Description of the task -> Please output exactly the lines of the material from the first through the line containing "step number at", and nothing more.

Recorded data ->
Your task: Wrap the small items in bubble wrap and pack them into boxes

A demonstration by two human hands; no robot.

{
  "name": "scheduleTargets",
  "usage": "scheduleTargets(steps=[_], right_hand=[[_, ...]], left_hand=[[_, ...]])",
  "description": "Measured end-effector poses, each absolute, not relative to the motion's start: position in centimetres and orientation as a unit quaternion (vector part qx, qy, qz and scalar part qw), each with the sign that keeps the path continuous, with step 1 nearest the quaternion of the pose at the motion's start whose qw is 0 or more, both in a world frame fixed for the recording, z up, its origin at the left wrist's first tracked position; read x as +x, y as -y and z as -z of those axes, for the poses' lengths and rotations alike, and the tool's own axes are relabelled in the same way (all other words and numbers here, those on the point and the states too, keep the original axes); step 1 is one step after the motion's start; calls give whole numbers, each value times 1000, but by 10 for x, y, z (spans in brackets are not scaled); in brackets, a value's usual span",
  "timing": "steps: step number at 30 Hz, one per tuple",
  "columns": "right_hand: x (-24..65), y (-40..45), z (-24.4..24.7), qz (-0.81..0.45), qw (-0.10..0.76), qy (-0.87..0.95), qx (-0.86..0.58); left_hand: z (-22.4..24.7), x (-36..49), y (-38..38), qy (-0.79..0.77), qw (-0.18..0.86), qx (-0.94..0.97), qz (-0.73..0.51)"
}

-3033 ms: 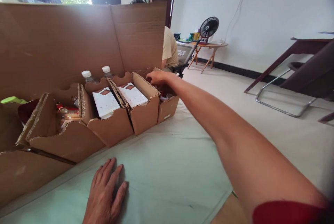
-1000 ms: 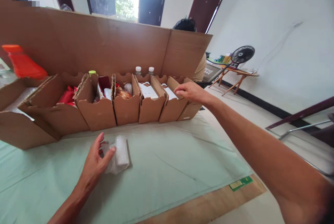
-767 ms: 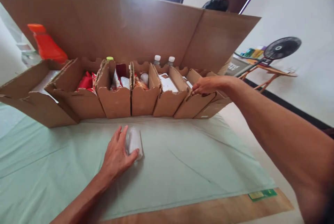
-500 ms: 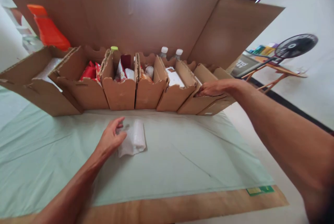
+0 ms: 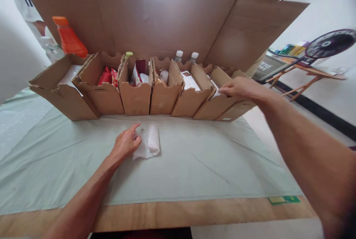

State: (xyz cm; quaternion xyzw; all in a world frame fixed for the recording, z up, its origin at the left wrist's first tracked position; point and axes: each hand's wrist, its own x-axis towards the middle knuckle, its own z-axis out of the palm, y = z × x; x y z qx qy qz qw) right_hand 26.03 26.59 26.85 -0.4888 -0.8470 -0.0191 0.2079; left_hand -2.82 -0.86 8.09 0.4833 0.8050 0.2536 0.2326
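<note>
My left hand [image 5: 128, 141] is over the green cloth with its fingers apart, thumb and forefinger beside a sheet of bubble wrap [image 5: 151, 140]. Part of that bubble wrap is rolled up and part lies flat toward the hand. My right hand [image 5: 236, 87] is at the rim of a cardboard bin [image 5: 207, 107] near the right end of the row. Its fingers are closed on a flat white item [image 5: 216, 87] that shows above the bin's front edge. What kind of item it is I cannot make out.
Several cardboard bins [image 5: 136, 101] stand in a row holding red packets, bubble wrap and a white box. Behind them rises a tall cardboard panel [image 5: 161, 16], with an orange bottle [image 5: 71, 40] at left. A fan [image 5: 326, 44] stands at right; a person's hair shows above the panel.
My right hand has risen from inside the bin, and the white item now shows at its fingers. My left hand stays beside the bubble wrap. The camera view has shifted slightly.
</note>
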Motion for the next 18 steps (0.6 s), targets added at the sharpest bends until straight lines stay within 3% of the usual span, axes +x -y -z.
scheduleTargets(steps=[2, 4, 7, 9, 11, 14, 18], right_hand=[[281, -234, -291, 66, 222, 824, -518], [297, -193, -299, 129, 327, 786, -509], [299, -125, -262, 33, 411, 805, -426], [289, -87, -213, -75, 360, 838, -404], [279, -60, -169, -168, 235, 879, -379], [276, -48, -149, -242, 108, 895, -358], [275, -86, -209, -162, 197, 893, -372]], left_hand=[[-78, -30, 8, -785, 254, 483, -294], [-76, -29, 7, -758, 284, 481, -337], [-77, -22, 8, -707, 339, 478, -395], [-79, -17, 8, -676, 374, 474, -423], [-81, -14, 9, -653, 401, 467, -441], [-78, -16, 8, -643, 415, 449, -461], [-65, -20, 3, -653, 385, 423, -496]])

Expected output ->
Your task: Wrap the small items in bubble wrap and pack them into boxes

A demonstration by two human hands; no robot.

{
  "name": "scheduleTargets",
  "usage": "scheduleTargets(steps=[_], right_hand=[[_, ...]], left_hand=[[_, ...]])",
  "description": "Measured end-effector poses, each absolute, not relative to the motion's start: position in centimetres and orientation as a unit quaternion (vector part qx, qy, qz and scalar part qw), each with the sign that keeps the path continuous, with step 1 nearest the quaternion of the pose at the motion's start whose qw is 0 or more, both in a world frame fixed for the recording, z up, its origin at the left wrist's first tracked position; read x as +x, y as -y and z as -z of those axes, for the poses' lengths and rotations alike, and the tool's own axes are relabelled in the same way (all other words and numbers here, those on the point and the states too, keep the original axes); step 1 is one step after the motion's start; calls give whole numbers, each value times 1000, but by 10 for x, y, z (spans in brackets are not scaled); in brackets, a value's usual span",
  "timing": "steps: step number at 30 Hz, one per tuple",

The output is finished and nothing more is needed.